AIM OF THE TASK → Beneath this line is the data. Output exactly the lines from the line with "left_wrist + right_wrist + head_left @" to the line with "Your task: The", both ends included, and nothing more.

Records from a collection
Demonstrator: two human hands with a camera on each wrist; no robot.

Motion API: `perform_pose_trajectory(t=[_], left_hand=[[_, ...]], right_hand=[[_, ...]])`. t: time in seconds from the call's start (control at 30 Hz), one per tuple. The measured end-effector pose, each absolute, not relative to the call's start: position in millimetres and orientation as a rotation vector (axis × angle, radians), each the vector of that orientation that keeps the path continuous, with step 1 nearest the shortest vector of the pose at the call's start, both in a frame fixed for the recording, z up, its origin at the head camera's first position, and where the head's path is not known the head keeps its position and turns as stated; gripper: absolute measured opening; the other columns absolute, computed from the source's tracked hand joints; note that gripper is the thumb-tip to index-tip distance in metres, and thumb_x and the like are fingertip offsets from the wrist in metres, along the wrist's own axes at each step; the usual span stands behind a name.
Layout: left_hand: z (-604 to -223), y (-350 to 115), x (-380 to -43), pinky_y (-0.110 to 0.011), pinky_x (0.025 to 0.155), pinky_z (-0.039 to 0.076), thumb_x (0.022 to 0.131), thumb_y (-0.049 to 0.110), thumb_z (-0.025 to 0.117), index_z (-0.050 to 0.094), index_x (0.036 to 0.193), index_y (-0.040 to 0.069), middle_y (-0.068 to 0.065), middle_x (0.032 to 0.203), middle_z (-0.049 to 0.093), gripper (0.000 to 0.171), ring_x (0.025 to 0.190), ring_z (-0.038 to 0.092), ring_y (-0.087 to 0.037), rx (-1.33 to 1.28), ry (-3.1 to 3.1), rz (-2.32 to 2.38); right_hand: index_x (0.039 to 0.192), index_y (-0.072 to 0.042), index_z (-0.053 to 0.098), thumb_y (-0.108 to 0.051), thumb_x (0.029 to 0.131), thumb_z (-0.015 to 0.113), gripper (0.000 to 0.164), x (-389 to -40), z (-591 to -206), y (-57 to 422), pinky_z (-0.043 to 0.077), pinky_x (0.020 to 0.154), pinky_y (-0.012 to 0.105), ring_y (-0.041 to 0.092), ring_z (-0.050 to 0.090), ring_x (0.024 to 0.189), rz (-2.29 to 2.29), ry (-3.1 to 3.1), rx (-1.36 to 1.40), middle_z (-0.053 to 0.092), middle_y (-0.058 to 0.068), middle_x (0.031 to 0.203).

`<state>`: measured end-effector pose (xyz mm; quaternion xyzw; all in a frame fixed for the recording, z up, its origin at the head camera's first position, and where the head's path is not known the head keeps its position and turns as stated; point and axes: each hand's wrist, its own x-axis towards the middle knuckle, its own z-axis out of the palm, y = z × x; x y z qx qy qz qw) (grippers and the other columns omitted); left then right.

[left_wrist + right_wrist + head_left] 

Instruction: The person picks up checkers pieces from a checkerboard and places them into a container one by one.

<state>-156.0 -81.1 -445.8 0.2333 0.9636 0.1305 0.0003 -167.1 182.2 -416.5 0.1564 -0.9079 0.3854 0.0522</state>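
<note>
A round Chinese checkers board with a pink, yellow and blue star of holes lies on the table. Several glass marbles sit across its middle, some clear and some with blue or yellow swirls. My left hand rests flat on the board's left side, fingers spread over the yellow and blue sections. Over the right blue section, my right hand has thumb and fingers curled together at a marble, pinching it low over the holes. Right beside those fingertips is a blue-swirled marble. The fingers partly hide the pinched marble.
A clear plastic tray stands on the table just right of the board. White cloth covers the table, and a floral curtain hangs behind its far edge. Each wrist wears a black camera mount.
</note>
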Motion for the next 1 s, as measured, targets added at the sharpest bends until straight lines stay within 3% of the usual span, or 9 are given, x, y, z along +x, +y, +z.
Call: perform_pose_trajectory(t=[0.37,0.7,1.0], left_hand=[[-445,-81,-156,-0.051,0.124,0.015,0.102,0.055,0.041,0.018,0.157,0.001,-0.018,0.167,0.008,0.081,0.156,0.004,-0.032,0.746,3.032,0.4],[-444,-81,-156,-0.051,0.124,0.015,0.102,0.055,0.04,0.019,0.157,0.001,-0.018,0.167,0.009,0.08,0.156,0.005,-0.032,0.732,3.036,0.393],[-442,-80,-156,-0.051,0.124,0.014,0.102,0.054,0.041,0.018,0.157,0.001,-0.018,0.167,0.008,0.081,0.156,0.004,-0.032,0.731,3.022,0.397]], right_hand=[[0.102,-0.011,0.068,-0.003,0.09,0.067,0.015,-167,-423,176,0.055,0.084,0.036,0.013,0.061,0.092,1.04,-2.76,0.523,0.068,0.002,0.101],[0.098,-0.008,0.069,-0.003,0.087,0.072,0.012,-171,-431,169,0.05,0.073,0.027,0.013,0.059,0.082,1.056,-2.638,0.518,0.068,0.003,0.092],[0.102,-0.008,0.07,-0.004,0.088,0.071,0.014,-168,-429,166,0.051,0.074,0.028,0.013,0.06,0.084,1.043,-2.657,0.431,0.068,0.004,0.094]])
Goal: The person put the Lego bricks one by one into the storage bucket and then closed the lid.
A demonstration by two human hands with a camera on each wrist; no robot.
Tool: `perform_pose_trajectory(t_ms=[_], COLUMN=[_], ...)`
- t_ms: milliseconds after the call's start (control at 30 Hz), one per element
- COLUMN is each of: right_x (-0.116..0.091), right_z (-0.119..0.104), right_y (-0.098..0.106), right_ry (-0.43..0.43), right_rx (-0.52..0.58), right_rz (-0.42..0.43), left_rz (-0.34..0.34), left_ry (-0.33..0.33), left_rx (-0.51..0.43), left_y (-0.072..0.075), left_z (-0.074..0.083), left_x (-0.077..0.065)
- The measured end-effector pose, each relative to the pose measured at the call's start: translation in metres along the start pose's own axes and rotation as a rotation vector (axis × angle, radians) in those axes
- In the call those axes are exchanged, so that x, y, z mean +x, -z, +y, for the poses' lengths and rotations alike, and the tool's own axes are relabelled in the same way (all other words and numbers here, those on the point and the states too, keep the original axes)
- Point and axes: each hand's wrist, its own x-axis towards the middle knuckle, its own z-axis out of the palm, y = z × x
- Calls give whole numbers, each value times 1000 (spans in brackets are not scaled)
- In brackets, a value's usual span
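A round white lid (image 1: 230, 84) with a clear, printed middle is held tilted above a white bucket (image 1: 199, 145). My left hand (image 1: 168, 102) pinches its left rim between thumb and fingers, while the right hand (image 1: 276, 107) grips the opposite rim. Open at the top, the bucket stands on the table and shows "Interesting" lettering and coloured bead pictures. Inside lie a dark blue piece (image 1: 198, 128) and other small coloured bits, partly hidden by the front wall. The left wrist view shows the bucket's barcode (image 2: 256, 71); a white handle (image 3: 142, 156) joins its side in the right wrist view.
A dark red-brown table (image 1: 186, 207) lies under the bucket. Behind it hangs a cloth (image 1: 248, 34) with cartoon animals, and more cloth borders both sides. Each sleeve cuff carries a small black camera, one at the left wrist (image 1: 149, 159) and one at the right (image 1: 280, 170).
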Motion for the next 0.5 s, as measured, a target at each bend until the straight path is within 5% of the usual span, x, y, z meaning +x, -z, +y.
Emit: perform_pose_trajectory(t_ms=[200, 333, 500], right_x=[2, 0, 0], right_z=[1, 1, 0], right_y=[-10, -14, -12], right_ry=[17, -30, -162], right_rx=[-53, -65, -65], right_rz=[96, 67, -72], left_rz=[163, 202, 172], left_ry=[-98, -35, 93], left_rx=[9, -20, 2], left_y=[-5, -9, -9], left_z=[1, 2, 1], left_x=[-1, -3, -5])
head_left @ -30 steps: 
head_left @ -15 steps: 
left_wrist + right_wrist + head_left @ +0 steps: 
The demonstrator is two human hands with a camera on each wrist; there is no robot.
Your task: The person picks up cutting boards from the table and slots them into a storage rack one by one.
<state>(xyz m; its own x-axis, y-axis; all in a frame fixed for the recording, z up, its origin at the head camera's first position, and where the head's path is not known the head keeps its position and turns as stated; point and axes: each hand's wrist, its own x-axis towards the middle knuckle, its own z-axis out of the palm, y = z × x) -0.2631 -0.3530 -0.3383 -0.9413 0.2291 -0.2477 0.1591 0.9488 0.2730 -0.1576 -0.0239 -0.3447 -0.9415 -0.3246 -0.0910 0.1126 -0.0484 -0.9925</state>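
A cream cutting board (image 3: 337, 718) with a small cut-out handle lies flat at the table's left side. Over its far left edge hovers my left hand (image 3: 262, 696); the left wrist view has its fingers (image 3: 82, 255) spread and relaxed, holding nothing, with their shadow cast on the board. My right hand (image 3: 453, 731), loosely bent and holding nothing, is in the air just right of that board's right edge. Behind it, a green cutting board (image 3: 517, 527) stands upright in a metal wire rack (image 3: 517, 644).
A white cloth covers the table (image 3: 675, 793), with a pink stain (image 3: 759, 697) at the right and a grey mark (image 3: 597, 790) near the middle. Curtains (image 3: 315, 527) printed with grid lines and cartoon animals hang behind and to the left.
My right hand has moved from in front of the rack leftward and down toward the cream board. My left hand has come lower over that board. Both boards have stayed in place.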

REPLY →
left_wrist + right_wrist + head_left @ +0 steps: 
The demonstrator is two human hands with a camera on each wrist; there is no robot.
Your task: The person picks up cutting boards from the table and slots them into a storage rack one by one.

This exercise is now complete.